Exercise | Copy nothing but the lines below running from the line containing "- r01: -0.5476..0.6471" through the line containing "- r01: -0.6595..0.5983", both end lines included.

Data to use |
Segment Open

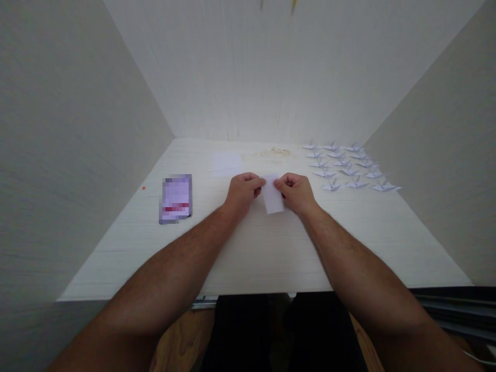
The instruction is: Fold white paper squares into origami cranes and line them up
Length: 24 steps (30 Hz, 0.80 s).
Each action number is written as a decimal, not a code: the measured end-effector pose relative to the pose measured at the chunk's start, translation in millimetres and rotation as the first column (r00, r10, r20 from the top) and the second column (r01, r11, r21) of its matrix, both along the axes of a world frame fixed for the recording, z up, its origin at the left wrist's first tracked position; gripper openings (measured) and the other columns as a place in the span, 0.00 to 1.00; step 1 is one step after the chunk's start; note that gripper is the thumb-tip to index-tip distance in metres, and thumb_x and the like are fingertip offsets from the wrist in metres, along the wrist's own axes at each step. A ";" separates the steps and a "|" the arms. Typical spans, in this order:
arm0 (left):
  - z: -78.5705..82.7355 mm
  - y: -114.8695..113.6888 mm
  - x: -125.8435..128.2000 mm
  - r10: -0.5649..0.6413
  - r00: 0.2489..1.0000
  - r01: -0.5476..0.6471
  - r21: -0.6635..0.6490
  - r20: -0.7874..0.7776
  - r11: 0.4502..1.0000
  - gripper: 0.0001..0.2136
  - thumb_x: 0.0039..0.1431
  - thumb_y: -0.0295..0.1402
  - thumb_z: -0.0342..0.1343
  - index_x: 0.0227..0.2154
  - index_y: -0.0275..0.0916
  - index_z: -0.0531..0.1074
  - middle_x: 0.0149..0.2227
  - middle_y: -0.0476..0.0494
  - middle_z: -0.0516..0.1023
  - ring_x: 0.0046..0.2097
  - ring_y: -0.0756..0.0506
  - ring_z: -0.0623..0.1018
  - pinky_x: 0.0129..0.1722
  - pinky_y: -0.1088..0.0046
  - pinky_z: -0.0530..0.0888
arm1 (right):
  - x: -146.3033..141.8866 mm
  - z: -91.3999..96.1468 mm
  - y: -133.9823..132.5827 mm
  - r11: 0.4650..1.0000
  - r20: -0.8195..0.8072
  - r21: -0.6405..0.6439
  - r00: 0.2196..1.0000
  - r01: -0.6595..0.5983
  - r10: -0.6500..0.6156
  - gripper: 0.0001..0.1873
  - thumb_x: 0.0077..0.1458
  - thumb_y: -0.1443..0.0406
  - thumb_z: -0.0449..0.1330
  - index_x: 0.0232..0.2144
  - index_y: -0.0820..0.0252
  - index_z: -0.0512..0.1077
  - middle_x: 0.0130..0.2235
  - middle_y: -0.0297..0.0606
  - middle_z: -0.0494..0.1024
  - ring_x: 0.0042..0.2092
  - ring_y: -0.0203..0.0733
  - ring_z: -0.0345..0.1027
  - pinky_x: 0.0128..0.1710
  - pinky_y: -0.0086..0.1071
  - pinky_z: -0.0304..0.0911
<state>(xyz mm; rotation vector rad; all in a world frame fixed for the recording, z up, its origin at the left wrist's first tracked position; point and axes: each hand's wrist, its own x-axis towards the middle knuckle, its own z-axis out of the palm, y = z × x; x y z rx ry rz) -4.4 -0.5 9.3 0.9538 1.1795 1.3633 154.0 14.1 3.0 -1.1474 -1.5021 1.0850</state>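
Note:
A small white sheet of paper [273,199], roughly rectangular and slightly tilted, is held up between my two hands over the middle of the table. My left hand [245,190] pinches its upper left edge between thumb and fingers. On the other side, my right hand [294,190] grips the upper right edge the same way. Whether the paper has creases is too faint to tell. Just beyond my left hand lie flat white paper sheets [226,163]. Several folded white paper cranes [343,164] stand in rows at the back right.
A pixelated flat rectangular object [176,199] lies on the left of the white table [248,258]. A tiny orange speck [143,188] is near the left edge. Brownish marks [273,152] show at the back. Walls enclose the table at left, back and right.

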 end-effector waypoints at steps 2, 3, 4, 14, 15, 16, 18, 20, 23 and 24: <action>-0.3 0.5 -0.5 0.009 1.000 -0.009 0.001 0.003 1.000 0.09 0.41 0.30 0.63 0.15 0.37 0.68 0.14 0.51 0.66 0.18 0.54 0.63 0.19 0.76 0.56 | -0.5 0.0 -0.5 1.000 0.003 -0.013 1.000 -0.009 0.009 0.18 0.46 0.52 0.64 0.20 0.60 0.69 0.18 0.28 0.66 0.20 0.30 0.54 0.20 0.27 0.49; -0.3 0.7 -0.9 0.014 1.000 -0.014 0.005 0.008 1.000 0.09 0.41 0.30 0.63 0.15 0.37 0.68 0.14 0.51 0.66 0.18 0.54 0.63 0.19 0.76 0.56 | -0.6 -0.2 -0.7 0.999 0.003 -0.027 1.000 -0.027 0.027 0.18 0.46 0.52 0.64 0.20 0.60 0.69 0.18 0.28 0.66 0.20 0.30 0.54 0.20 0.27 0.49; -0.2 0.9 -1.3 0.020 1.000 -0.021 0.010 0.015 1.000 0.09 0.41 0.30 0.62 0.15 0.37 0.67 0.14 0.51 0.66 0.18 0.54 0.63 0.19 0.75 0.56 | -0.6 -0.6 -0.9 0.998 0.004 -0.044 0.999 -0.051 0.051 0.19 0.46 0.51 0.64 0.20 0.60 0.69 0.18 0.28 0.66 0.20 0.30 0.54 0.20 0.28 0.49; 1.8 2.7 -3.3 0.056 0.994 -0.059 0.025 0.099 0.998 0.10 0.41 0.30 0.63 0.15 0.37 0.67 0.15 0.52 0.66 0.19 0.54 0.65 0.20 0.76 0.58 | 0.5 2.2 -1.7 0.997 0.060 -0.071 0.998 -0.023 0.027 0.19 0.44 0.51 0.65 0.20 0.60 0.70 0.18 0.29 0.67 0.20 0.31 0.55 0.19 0.28 0.49; 1.8 2.8 -3.4 0.058 0.993 -0.062 0.029 0.099 0.998 0.10 0.41 0.30 0.63 0.15 0.37 0.67 0.15 0.52 0.66 0.19 0.54 0.65 0.20 0.76 0.58 | 0.3 2.0 -1.3 0.997 0.050 -0.078 0.998 -0.028 0.032 0.18 0.44 0.51 0.66 0.20 0.60 0.71 0.18 0.29 0.68 0.20 0.31 0.55 0.19 0.28 0.49; 1.6 2.9 -3.5 0.063 0.993 -0.067 0.033 0.099 0.997 0.10 0.41 0.30 0.63 0.15 0.37 0.67 0.15 0.52 0.66 0.19 0.54 0.65 0.20 0.76 0.59 | 0.1 1.3 -0.7 0.996 0.040 -0.082 0.998 -0.037 0.041 0.18 0.44 0.52 0.66 0.21 0.60 0.71 0.19 0.30 0.69 0.20 0.31 0.56 0.19 0.28 0.50; 1.0 3.5 -3.8 0.083 0.992 -0.088 0.048 0.092 0.995 0.09 0.42 0.31 0.63 0.16 0.37 0.67 0.16 0.52 0.66 0.19 0.54 0.65 0.20 0.76 0.59 | -0.4 -1.1 0.6 0.995 0.020 -0.082 0.998 -0.056 0.057 0.16 0.43 0.53 0.66 0.23 0.60 0.72 0.20 0.31 0.72 0.21 0.32 0.58 0.20 0.28 0.52; 0.1 4.6 -4.4 0.113 0.991 -0.117 0.059 0.069 0.991 0.09 0.43 0.31 0.63 0.16 0.37 0.68 0.16 0.52 0.66 0.19 0.54 0.65 0.21 0.76 0.59 | -0.5 -3.4 1.7 0.995 0.012 -0.076 0.998 -0.058 0.059 0.15 0.44 0.54 0.66 0.24 0.60 0.73 0.21 0.31 0.73 0.21 0.32 0.60 0.20 0.27 0.53; -1.4 6.9 -5.9 0.166 0.985 -0.169 0.071 0.043 0.983 0.09 0.43 0.31 0.63 0.16 0.37 0.68 0.16 0.52 0.66 0.20 0.54 0.64 0.22 0.76 0.60 | 0.1 -4.2 1.5 0.995 0.067 -0.093 0.997 -0.036 0.043 0.16 0.47 0.52 0.64 0.24 0.60 0.72 0.21 0.32 0.73 0.20 0.32 0.62 0.19 0.27 0.54; -1.6 7.6 -6.6 0.188 0.981 -0.191 0.072 0.046 0.979 0.09 0.43 0.31 0.63 0.16 0.37 0.68 0.16 0.52 0.66 0.20 0.54 0.64 0.22 0.76 0.60 | 0.5 -3.7 1.0 0.994 0.098 -0.103 0.994 -0.032 0.042 0.17 0.48 0.52 0.63 0.24 0.60 0.71 0.20 0.32 0.73 0.19 0.33 0.62 0.19 0.27 0.54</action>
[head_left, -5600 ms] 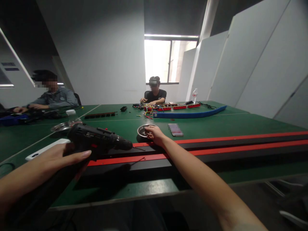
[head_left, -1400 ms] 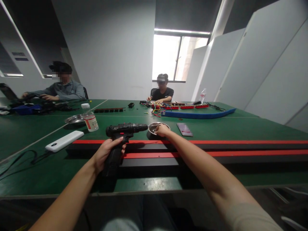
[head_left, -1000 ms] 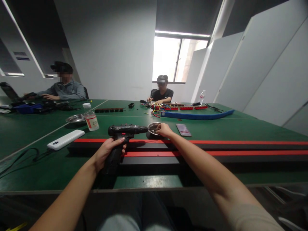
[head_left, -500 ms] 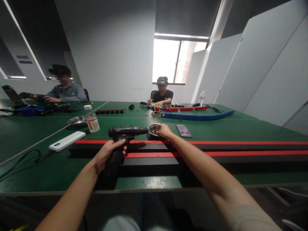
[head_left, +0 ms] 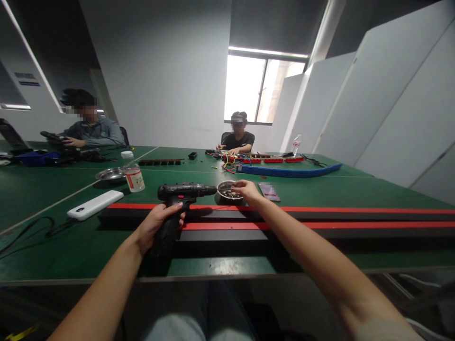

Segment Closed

Completed task |
  - r01: -0.5476..0.6471
  - r21: -0.6635..0.6490
  - r20: -0.7874..0.7776
  - r11: 0.4502..1.0000
  - gripper: 0.0001..0.2136
  - thumb_x: 0.0039..0.1431
  - thumb_y: -0.0295..0.1402
  - thumb_z: -0.0342..0.1343
  - index_x: 0.0227..0.2154
  - index_y: -0.0275..0.0916
  - index_z: -0.0531..0.1074
  - middle_x: 0.0149..0.2227
  - middle_y: -0.0476..0.0494
  - middle_z: -0.0516..0.1023
  - ring_x: 0.0046..0.2097
  - ring_y: -0.0756..0.0506
  - ring_z: -0.0623..0.1018
  - pinky_x: 0.0129..0.1722
  - pinky_y: -0.1088..0.0046
  - pinky_z: -0.0530..0.0888
arm1 (right):
  - x: -146.3033..141.8866 mm
  - z: -91.3999..96.1468 mm
  - y: -133.9823..132.5827 mm
  - r11: 0.4650..1.0000
  - r20: -0.8195..0.8072
  - r21: -0.6405..0.6439
  - r00: 0.2196..1.0000
  - r01: -0.6595..0.5983

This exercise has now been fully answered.